Enttäuschung über Uneinigkeit bei Pick-ups

Bauer und Widmann-Mauz bedauern allerdings, "dass es in der Koalition bis zuletzt nicht gelungen ist, Einigkeit über die Notwendigkeit eines Verbots des Rezeptsammelns in Gewerbebetrieben zu erreichen, mit dem man den Auswüchsen des Versandhandels durch Pick-up-Stellen hätte wirksam entgegentreten können". Auch die SPD-Abgeordnete Marlies Volkmer zeigte sich enttäuscht. Keiner der vorgeschlagenen Wege habe eine Mehrheit finden können: weder ein Verbot des Rx-Versandhandels noch ein Verbot des Rezeptsammelns in Gewerbebetrieben oder der Pick-up-Stellen selbst. Volkmer sieht skeptisch in die Zukunft: "Wenn ein Arzneimittel auch in einem Blumenladen oder an einer Tankstelle bestellt werden kann, geht das Bewusstsein über die damit verbundenen Risiken und Nebenwirkungen verloren". Zudem seien Verbote umso schwieriger umzusetzen, wenn sich die neuen Marktteilnehmer erst einmal etabliert haben. Selbst die gesundheitspolitische Sprecherin der Grünen, Biggi Bender, hielt der Großen Koalition vor, bei Qualitätskriterien für Pick-up-Stellen des Arzneimittelversands "zerstritten und ohne Vorschlag" geblieben zu sei. Dass auch jegliche gesetzliche Vorgaben zur Umstellung der Großhandelsspanne entfallen sind, ist für Bender "eine politische Bankrotterklärung der Regierungskoalition". Die beschlossene Lieferpflicht der Arzneimittelhersteller an den pharmazeutischen Großhandel passt der Grünen ebenfalls nicht: Mit ihr zementiere die Koalition Strukturen und erschwere den Wettbewerb um den Vertrieb. Insgesamt, so monierte Bender, habe die Koalition ein "Sammelsurium an gesundheits- und pflegepolitischen Themen" durch das Parlament "gepeitscht", das an Unübersichtlichkeit nicht zu übertreffen sei.

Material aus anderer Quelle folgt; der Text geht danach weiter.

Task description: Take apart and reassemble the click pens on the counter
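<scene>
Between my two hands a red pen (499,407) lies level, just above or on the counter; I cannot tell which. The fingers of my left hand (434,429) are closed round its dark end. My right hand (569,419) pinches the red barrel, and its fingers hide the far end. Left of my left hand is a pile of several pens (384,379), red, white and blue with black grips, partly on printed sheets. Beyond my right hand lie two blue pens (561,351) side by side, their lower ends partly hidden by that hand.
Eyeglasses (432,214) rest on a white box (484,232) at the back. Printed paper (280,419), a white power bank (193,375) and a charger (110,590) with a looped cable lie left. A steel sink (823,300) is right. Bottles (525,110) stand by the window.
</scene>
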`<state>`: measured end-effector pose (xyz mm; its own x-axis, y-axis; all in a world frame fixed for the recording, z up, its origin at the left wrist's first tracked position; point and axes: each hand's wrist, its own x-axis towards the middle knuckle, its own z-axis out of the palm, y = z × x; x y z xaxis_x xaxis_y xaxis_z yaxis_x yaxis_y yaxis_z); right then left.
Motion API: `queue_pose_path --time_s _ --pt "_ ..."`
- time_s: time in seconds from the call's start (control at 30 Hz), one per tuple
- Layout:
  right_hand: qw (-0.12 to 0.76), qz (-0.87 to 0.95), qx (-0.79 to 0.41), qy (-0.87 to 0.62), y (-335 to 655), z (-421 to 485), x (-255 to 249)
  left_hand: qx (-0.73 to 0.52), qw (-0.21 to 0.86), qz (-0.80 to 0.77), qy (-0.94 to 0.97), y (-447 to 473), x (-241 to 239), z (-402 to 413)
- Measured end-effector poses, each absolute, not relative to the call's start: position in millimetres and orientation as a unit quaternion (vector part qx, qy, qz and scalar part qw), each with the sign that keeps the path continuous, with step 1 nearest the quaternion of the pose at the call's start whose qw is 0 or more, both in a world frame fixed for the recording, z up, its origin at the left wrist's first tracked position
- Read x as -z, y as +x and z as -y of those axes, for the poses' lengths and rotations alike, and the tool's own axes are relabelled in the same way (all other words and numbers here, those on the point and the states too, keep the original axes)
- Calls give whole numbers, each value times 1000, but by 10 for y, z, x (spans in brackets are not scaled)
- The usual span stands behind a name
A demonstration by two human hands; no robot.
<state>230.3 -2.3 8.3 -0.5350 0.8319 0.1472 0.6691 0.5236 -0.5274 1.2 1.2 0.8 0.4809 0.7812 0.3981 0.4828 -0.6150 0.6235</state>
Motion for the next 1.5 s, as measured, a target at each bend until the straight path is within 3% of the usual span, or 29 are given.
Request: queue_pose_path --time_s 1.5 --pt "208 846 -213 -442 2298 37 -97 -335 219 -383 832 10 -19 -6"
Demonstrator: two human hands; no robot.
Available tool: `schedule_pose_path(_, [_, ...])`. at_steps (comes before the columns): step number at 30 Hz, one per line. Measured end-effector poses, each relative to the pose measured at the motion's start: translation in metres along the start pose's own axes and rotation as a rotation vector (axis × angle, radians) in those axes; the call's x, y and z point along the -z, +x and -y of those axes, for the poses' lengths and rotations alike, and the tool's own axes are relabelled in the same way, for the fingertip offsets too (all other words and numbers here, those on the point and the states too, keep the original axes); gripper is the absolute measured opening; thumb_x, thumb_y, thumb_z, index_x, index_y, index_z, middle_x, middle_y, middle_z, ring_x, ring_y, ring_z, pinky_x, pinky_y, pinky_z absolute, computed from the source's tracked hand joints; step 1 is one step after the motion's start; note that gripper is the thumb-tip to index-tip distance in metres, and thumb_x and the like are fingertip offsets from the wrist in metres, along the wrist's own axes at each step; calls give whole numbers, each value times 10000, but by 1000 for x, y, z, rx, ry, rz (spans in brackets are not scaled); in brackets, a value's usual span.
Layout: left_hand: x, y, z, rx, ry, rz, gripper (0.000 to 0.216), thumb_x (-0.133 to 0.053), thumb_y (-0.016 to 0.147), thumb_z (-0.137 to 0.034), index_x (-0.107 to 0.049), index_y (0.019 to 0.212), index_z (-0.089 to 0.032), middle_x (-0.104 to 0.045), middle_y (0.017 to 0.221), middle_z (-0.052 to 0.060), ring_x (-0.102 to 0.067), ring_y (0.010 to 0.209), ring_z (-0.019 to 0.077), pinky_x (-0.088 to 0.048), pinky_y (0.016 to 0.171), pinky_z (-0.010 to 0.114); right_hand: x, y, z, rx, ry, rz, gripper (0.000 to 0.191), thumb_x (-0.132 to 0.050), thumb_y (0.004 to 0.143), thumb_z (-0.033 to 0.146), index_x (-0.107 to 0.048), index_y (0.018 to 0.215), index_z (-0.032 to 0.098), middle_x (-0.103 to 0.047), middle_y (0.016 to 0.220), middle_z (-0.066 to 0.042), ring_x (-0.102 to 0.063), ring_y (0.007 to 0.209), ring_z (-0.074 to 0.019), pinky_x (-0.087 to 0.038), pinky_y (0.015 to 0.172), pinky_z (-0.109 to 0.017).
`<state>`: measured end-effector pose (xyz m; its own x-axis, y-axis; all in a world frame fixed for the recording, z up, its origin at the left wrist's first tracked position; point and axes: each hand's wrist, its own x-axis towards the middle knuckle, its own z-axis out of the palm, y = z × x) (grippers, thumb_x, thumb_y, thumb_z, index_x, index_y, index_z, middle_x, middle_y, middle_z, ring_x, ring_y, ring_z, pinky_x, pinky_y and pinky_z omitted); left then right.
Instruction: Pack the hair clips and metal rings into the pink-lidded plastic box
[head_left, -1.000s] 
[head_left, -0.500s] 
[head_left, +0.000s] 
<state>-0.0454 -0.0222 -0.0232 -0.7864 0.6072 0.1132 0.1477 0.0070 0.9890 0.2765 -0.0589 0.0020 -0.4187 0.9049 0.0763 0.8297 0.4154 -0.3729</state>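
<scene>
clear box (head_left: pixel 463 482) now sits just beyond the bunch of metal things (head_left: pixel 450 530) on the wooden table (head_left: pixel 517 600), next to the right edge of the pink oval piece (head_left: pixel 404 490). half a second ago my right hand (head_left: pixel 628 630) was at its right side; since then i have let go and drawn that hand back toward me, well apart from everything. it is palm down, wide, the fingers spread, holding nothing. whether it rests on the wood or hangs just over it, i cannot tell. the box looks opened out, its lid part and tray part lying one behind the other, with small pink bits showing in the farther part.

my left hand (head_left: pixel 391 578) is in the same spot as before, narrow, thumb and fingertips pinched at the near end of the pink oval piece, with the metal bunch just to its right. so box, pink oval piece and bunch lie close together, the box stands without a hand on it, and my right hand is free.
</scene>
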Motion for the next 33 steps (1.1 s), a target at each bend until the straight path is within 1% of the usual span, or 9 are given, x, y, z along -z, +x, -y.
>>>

Tatsächlich wurde die 15. AMG-Novelle, die in erster Linie die deutschen Regelungen an europäische Verordnungen über Kinderarzneimittel sowie über Arzneimittel für neuartige Therapien anpassen sollte, genutzt, um im "Omnibusverfahren" eine Vielzahl von Neuerungen durchzusetzen. Sie betreffen Arzneimittelfälschungen ebenso wie das Krankengeld, die elektronische Gesundheitskarte, die ärztliche Vergütung oder die Hilfsmittelversorgung.

Nun wird die 15. AMG-Novelle am 10. Juli im zweiten und letzten Durchgang im Bundesrat beraten. Dieser ist jedoch nicht zustimmungpflichtig. Das Gesetz wird im Wesentlichen einen Tag nach der Verkündung in Kraft treten. Dies wird voraussichtlich im September 2009 sein.